My work ethic has much improved from when i was in my early 20s. I'm not saying i was a total slacker...but i was kinda whatever, especially when dissatisfied with things. I got a lot better, now i'm much more concerned with doing a good job, learning, and doing things efficiently. So some of the kids you notice wont get better, but some will. Whats sad is when you see people in their mid thirties and later who are like that.


----------



## SuperDevastation (Jun 7, 2010)

I'm not sure what kind of job/career I want. And like I said in another thread, I'm having trouble between choosing a job/career involving video games, computers, or aesthetic beauty.


----------



## Mendi the ISFJ (Jul 28, 2011)

sigh, ive never liked any of my jobs and im in a very dark place when it comes to talking or thinking about employment.


----------



## doucette (Oct 23, 2011)

I have found job I really enjoy. I can work with things that I really love, I feel my work has purpose. Earlier I did not believe those who insists they love their job and enjoy go to work at mornig... now I believe that, I have seen it! You only have to find your vocation.

P.s. I loved to study, too


----------



## FreeSpirit (Jun 1, 2011)

@teddy564339

Nope. Like making money though.

Working at getting to the point that
I don't have to work to make money.

Ahhhhhhhh...... the 'maybe possible' dream!!!!


----------



## CoopV (Nov 6, 2011)

If you can't find anything negative about your job it probably doesn't pay anything. Every job has its good and bad. I guess you just gotta find one that has the most pros.


----------



## sofort99 (Mar 27, 2010)

There is a reason they pay you to show up. Try not to get a job you hate, not find one you love, and you'll be a lot happier and less disappointed.


----------



## skye21 (Oct 11, 2011)

I am fortunate to truly enjoy my job-- yet, on average I don't find it any easier to leave home in the morning-- I like home much more!


----------



## Falhalterra (Apr 24, 2011)

I've always loved school and college deep down, but I hated High School mostly because of the cliques and people there who made my life a living hell, and I also have myself to blame for that for harboring ill to others so often.

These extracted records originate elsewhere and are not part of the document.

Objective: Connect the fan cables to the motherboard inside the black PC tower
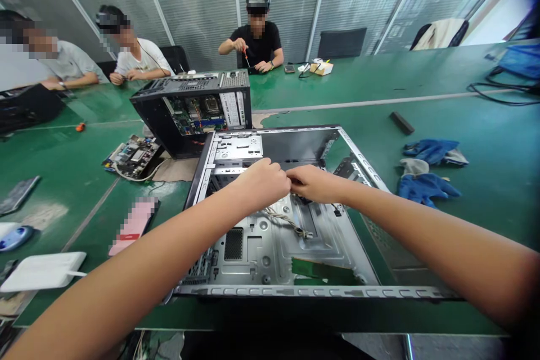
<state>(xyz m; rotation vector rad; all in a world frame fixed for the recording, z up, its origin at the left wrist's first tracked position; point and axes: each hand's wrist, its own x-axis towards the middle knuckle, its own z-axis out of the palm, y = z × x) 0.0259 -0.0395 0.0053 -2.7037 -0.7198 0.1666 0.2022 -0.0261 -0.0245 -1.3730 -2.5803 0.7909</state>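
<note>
An open computer case (261,291) lies on its side in front of me. Above its interior, my left hand (266,181) is closed, and its fingertips meet those of my right hand (314,184). My right hand is pinched too, with a dark part showing just beneath it. Whatever the fingers hold is hidden by the hands. Below them a twisted bundle of pale cables (289,222) runs across the bare metal floor of the case. A small black connector (337,211) hangs to the right of my right hand. Near the case's front edge lies a green strip (324,271).
Behind stands another opened computer case (147,109), beside a loose circuit board (134,156). A pink-screened phone (133,228) and white adapter (44,271) lie left. Blue gloves (430,185) and a dark block (401,122) lie right. Several people sit across the green table (464,124).
</note>
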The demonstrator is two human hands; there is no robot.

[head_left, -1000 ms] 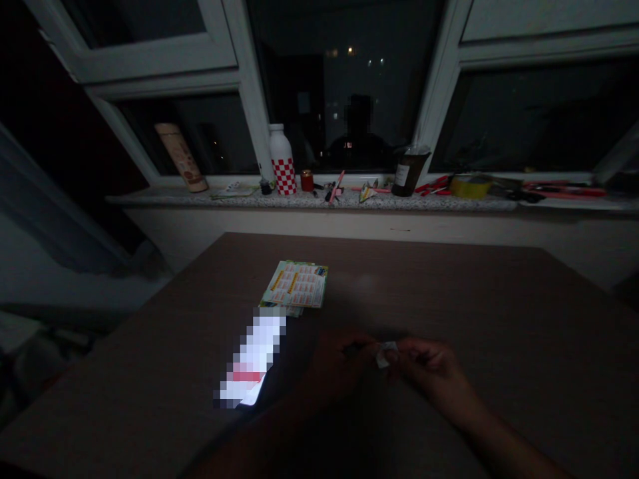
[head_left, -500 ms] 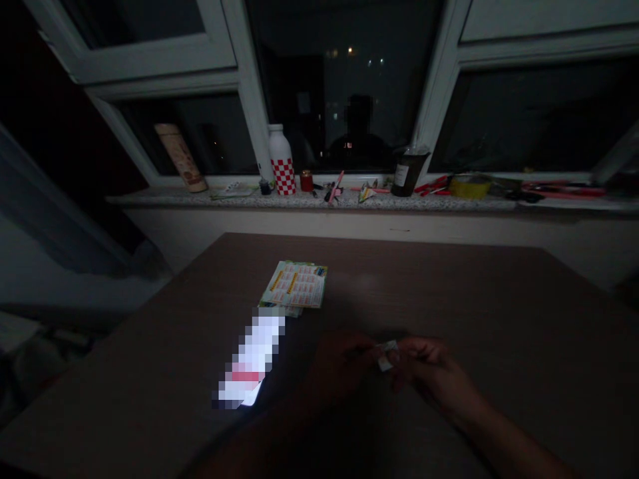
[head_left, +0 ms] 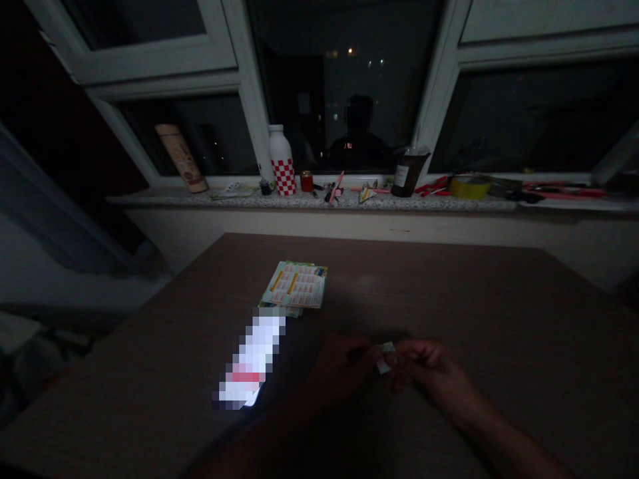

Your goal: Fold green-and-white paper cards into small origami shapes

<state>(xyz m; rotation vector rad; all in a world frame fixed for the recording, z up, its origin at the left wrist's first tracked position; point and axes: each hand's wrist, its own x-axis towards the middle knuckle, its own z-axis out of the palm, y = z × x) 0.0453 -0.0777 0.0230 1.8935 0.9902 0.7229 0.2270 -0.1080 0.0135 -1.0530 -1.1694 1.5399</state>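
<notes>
Between my two hands, above the brown table, is a small whitish piece of paper. My left hand, deep in shadow, pinches its left side. My right hand grips its right side between thumb and fingers. Poor light hides the fingertips and any print on the paper. Left of my hands lies a lit phone, its screen blurred out. Just beyond the phone is a small stack of printed cards with red and yellow marks.
Along the stone windowsill stand a tan flask, a red-checked white bottle, a red jar, and a dark drink cup. Yellow tape and several pens lie further right.
The piece of paper has shifted and turned slightly between my fingers. Both hands stay in nearly the same spot; the phone and cards have not moved.
</notes>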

When it comes to a job, I generally hate it. I know I have to do it but I'd rather have a career over a job any day. Yet, I like working my part-time job at McDonalds. It may not pay much but the people who work there make it pretty bearable, despite the complete lack of respect from customers to our restaurant location. I'll admit though, I'm still one of those young adults that wished their first job could have been Best Buy. lol


----------



## Fleetfoot (May 9, 2011)

Falhalterra said:


> I've always loved school and college deep down, but I hated High School mostly because of the cliques and people there who made my life a living hell, and I also have myself to blame for that for harboring ill to others so often.
> 
> When it comes to a job, I generally hate it. *I know I have to do it but I'd rather have a career over a job any day. Yet, I like working my part-time job at McDonalds. It may not pay much but the people who work there make it pretty bearable, despite the complete lack of respect from customers to our restaurant location.* I'll admit though, I'm still one of those young adults that wished their first job could have been Best Buy. lol


This is the exact reason why I hate my job (same job, too). A customer spit in my hand at the drive-thru window, I told (yelled) at him to go fuck himself, and the only good thing that came out of that was that the manager supported me snapping at the guy. Seriously though, it's like I become sub-human, and it's okay to treat people like utter shit if they're working those jobs, because you're seen as utter shit.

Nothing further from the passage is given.